11. Lipids: Contain carbon, hydrogen, and oxygen, but with less oxygen than carbohydrates. They include fats and oils. Triglycerides consist of glycerol and three fatty acids, which may be saturated (no double bonds), unsaturated (at least one double bond), or polysaturated (more than one double bond). Saturated fats are more solid- double bonds make a lipid oily at room temperature. Unsaturated fats are more healthy to eat. Steroids are lipids with four carbon rings.
12. Proteins: Consist of 20 types of amino acids, each of which contains: a hydrogen atom, an amino group (A nitrogen atom single-bonded to two hydrogen atoms), an acid or carboxyl group (A carbon atom double-bonded to an oxygen and single-bonded to a hydroxyl group), and an R group (An amino acid side chain) bonded to a central atom. Amino acids form by joining peptide bonds through dehydration synthesis. A protein's conformation, or three-dimensional shape is vital to its function and is determined by the amino acid sequence (primary structure), and interactions between amino acids close together (secondary structure) and far apart (tertiary structure) in the sequence.
13. Nucleic Acid: A biochemical that encodes an amino acid sequence. DNA and RNA are polymers consisting of a sugar-phosphate backbone and sequences of nitrogenous bases (). DNA includes deoxyribose and the bases adenine, cytosine, guanine, and thymine. RNA contains ribose and has uracil instead of thymine. A nucleotide, a nucleic acid monomer, consists of a phosphate, a base, and a sugar. DNA can replicate. DNA carries genetic information.
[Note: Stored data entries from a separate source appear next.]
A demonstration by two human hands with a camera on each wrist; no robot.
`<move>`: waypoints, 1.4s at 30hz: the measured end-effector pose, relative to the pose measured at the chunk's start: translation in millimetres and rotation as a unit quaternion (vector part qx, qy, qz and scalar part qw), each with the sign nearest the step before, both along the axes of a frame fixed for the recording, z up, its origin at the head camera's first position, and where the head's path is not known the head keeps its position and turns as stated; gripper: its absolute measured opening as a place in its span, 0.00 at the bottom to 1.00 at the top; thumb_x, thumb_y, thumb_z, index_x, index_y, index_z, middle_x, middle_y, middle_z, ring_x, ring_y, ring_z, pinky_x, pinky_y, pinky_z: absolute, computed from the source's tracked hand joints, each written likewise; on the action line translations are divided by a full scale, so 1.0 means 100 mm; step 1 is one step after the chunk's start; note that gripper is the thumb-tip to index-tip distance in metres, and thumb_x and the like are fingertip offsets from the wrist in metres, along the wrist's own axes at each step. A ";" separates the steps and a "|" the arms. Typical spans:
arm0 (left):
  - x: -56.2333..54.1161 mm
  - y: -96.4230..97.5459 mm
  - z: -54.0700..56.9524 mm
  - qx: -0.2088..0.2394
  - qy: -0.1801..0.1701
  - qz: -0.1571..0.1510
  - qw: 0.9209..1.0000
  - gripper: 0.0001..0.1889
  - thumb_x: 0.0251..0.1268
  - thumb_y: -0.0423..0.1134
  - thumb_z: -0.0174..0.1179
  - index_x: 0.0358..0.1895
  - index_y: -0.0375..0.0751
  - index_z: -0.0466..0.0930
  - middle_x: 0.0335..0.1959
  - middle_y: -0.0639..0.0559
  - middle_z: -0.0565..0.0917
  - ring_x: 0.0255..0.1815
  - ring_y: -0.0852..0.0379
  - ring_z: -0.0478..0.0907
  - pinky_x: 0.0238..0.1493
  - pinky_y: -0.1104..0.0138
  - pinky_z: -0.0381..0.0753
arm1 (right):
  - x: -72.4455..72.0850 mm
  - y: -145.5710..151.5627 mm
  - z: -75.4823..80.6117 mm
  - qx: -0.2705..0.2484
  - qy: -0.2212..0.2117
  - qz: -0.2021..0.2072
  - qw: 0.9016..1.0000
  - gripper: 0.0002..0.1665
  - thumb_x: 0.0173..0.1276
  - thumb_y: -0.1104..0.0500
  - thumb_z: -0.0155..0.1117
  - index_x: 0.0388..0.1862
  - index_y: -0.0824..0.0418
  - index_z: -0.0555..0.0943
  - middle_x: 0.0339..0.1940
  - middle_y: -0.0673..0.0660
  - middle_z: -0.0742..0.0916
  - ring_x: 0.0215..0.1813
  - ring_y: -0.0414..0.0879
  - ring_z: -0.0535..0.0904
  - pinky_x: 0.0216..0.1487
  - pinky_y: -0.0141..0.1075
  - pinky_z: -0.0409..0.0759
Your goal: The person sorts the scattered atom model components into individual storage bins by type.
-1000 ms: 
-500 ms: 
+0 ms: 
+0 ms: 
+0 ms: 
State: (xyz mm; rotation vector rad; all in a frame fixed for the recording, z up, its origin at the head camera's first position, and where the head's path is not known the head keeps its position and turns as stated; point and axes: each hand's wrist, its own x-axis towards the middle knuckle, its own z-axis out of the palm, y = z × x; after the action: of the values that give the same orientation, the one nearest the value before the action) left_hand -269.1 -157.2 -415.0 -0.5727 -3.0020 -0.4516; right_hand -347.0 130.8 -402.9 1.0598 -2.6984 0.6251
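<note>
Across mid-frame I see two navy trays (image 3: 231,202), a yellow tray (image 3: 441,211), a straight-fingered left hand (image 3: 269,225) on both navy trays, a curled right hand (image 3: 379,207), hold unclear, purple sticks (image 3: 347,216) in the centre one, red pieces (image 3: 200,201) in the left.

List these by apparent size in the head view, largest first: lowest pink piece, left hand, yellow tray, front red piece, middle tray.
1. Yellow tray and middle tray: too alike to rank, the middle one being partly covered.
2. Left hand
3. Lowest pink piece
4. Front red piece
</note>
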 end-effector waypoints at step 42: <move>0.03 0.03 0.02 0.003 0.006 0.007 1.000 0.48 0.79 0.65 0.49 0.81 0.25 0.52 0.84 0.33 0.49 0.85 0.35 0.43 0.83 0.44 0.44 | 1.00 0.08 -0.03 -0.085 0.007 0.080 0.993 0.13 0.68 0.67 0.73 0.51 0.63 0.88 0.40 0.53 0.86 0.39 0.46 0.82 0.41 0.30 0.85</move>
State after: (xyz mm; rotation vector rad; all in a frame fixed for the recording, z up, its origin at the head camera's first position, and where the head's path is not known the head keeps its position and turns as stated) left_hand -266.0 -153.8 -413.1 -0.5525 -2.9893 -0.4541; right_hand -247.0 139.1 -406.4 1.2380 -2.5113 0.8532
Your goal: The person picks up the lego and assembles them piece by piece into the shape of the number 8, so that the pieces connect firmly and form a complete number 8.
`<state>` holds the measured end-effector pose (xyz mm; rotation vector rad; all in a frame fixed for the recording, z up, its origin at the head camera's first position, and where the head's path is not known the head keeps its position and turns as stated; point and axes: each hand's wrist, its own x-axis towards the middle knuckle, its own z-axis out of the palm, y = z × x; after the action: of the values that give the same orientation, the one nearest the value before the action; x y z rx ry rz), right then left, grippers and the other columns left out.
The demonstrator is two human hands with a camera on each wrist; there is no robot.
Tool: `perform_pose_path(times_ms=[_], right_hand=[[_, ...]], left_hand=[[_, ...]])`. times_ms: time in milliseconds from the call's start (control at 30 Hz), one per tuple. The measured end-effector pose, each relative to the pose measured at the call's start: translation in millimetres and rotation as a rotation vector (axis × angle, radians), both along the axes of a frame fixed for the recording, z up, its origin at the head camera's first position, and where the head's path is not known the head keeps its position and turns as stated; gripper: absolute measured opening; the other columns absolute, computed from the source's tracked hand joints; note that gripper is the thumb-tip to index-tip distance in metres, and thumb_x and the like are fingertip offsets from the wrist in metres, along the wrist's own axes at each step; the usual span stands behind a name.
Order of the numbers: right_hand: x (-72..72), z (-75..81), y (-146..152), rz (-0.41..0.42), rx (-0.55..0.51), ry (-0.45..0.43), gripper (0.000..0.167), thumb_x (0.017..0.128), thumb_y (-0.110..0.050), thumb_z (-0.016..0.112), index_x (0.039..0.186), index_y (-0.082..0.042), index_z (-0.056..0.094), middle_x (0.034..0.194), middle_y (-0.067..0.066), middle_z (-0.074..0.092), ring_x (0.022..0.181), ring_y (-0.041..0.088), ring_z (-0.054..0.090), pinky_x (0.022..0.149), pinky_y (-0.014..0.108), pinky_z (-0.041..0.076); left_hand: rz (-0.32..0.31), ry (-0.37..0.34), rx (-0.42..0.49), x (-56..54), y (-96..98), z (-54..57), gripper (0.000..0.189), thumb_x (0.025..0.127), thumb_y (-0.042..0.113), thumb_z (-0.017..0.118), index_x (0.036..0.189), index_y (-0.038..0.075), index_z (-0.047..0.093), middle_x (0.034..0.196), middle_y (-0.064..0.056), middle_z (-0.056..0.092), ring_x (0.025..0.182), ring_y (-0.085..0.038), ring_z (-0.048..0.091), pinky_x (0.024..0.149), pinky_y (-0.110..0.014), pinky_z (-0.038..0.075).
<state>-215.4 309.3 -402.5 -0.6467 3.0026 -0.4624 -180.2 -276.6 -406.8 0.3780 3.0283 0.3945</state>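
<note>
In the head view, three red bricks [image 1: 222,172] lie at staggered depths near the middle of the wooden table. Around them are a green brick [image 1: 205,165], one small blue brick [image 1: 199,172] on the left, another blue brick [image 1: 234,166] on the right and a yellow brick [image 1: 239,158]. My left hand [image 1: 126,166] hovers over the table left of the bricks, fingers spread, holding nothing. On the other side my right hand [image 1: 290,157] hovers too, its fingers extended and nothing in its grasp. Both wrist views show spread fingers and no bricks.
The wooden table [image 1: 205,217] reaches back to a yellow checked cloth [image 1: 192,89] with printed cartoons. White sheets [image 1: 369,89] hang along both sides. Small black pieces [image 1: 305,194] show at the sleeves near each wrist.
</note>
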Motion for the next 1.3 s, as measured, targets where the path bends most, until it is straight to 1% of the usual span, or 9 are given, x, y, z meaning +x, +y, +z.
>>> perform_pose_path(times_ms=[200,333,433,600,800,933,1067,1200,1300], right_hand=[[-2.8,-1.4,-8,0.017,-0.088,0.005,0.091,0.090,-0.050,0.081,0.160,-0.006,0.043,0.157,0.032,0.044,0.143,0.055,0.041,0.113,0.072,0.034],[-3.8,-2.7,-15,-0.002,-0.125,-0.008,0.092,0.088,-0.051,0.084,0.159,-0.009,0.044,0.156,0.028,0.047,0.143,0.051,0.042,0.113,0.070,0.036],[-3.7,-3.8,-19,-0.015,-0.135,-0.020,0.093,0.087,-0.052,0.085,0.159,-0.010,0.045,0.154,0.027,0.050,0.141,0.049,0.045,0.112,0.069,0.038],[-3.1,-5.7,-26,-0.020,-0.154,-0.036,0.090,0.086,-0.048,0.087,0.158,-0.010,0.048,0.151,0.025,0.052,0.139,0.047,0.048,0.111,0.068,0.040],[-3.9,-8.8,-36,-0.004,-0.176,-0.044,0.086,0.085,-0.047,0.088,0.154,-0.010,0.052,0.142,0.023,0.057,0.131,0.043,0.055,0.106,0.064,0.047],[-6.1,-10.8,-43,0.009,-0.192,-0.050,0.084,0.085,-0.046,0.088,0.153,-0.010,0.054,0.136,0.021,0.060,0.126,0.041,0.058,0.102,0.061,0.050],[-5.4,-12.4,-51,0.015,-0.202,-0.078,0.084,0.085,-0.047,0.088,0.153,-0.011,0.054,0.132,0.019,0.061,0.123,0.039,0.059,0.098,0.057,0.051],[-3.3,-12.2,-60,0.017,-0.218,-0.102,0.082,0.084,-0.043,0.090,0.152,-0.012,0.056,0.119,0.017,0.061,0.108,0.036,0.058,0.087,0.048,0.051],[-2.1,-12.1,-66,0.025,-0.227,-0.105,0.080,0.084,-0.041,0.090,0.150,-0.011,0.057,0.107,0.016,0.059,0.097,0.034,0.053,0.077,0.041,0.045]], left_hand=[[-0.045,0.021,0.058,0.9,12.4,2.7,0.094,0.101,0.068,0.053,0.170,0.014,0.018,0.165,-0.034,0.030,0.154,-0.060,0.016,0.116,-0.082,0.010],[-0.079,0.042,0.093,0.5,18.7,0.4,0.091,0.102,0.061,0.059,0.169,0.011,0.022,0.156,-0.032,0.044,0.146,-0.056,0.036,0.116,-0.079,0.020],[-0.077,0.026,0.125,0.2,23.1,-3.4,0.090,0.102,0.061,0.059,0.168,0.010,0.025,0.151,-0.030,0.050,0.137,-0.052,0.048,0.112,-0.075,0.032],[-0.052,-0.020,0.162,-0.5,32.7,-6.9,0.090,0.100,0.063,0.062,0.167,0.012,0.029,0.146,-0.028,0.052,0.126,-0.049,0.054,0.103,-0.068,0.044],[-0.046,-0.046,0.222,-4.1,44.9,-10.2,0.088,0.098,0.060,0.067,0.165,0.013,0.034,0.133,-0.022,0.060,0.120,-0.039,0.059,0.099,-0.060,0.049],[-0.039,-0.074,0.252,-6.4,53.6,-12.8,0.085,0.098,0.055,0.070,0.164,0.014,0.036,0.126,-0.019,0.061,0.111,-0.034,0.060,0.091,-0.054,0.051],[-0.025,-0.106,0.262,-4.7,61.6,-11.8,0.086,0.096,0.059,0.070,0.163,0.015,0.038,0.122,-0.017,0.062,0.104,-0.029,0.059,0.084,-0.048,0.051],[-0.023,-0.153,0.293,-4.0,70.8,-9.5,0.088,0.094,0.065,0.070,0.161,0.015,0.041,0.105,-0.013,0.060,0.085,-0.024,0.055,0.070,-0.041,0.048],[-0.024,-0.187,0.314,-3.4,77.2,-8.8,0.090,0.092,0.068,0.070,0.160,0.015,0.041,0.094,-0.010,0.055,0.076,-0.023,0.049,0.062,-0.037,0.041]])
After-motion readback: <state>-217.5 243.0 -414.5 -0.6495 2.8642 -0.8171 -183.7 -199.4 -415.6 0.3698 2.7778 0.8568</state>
RNA translates the information to enable the cell to synthesize information.
14. Adenine & Guanine: The two purine (double-ring structured organic molecule) nitrogenous bases in DNA and RNA. Cytosine & Thymine: The two pyrimidine (single-ring structure) nitrogeous bases in DNA and RNA.
15. Amino Acid: Again, it's an organic molecule with a central carbon atom bonded to a hydrogen atom, an amino group, a carboxylic acid, and an R group.
Got that? At least now we're getting into chemicals.


gregvw said...

Ugh. I had to learn of this stuff back in HS and early university classes. Originally, I thought I wanted to be a biochemist, but it turned out that I was mostly interested in consuming chemicals and that biology is, in fact, the worst smelling academic discipline.

That and there was a disturbing trend of being given progressively larger pickled organisms to dissect.

Math, on the other hand, smells only like chalk dust and a faint whiff of ozone.

Rufus said...

History smells like old papers. It's a bit moldy, but a good smell overall.

Becky said...

psst... In #3, the definition of atomic weight should be the number of protons and neutrons, not protons and electrons. No electrons are present in the nucleus. That we know of. Yet. You never know what those wacky atomic scientists are gonna find next.

Rufus said...

Ah yes. This is the danger of blogging about biology while drinking Smithwick's Ale.